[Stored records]
BEGIN
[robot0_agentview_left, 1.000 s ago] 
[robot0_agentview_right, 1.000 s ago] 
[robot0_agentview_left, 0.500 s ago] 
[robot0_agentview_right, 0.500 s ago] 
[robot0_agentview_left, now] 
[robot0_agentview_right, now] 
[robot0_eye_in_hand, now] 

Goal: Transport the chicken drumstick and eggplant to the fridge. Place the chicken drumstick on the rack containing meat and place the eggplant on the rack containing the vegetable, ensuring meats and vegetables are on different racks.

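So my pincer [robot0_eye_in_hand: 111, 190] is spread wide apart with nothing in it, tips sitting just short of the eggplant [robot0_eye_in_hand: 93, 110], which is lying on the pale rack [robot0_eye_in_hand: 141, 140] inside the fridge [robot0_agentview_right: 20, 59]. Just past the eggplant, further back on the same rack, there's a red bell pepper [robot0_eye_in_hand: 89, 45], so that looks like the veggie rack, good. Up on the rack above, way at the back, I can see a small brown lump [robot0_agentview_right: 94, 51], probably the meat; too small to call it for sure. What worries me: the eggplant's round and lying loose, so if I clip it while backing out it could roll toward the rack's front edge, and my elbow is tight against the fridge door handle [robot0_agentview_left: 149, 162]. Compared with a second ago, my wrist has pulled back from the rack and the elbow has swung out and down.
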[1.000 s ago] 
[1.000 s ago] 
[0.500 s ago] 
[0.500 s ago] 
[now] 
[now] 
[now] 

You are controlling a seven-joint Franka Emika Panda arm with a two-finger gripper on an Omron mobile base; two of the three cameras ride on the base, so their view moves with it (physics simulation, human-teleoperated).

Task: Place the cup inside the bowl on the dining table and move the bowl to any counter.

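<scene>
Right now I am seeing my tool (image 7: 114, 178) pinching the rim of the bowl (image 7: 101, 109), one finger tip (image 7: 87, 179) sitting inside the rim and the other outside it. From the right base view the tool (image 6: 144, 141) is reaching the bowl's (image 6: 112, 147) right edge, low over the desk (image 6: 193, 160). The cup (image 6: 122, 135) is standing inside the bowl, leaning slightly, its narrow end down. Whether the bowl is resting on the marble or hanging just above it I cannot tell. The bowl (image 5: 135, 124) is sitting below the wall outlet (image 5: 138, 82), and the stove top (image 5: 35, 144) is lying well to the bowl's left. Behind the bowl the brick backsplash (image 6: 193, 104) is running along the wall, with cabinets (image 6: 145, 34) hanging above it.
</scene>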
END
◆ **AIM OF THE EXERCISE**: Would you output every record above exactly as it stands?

◆ **TASK ANSWER**:
[robot0_agentview_left, 1.000 s ago] 
[robot0_agentview_right, 1.000 s ago] 
[robot0_agentview_left, 0.500 s ago] 
[robot0_agentview_right, 0.500 s ago] 
[robot0_agentview_left, now] 
[robot0_agentview_right, now] 
[robot0_eye_in_hand, now] 

Goal: Transport the chicken drumstick and eggplant to the fridge. Place the chicken drumstick on the rack containing meat and place the eggplant on the rack containing the vegetable, ensuring meats and vegetables are on different racks.

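So my pincer [robot0_eye_in_hand: 111, 190] is spread wide apart with nothing in it, tips sitting just short of the eggplant [robot0_eye_in_hand: 93, 110], which is lying on the pale rack [robot0_eye_in_hand: 141, 140] inside the fridge [robot0_agentview_right: 20, 59]. Just past the eggplant, further back on the same rack, there's a red bell pepper [robot0_eye_in_hand: 89, 45], so that looks like the veggie rack, good. Up on the rack above, way at the back, I can see a small brown lump [robot0_agentview_right: 94, 51], probably the meat; too small to call it for sure. What worries me: the eggplant's round and lying loose, so if I clip it while backing out it could roll toward the rack's front edge, and my elbow is tight against the fridge door handle [robot0_agentview_left: 149, 162]. Compared with a second ago, my wrist has pulled back from the rack and the elbow has swung out and down.
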[1.000 s ago] 
[1.000 s ago] 
[0.500 s ago] 
[0.500 s ago] 
[now] 
[now] 
[now] 

You are controlling a seven-joint Franka Emika Panda arm with a two-finger gripper on an Omron mobile base; two of the three cameras ride on the base, so their view moves with it (physics simulation, human-teleoperated).

Task: Place the cup inside the bowl on the dining table and move the bowl to any counter.

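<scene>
Right now I am seeing my tool (image 7: 114, 178) pinching the rim of the bowl (image 7: 101, 109), one finger tip (image 7: 87, 179) sitting inside the rim and the other outside it. From the right base view the tool (image 6: 144, 141) is reaching the bowl's (image 6: 112, 147) right edge, low over the desk (image 6: 193, 160). The cup (image 6: 122, 135) is standing inside the bowl, leaning slightly, its narrow end down. Whether the bowl is resting on the marble or hanging just above it I cannot tell. The bowl (image 5: 135, 124) is sitting below the wall outlet (image 5: 138, 82), and the stove top (image 5: 35, 144) is lying well to the bowl's left. Behind the bowl the brick backsplash (image 6: 193, 104) is running along the wall, with cabinets (image 6: 145, 34) hanging above it.
</scene>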

What was asked for in the exercise is now done.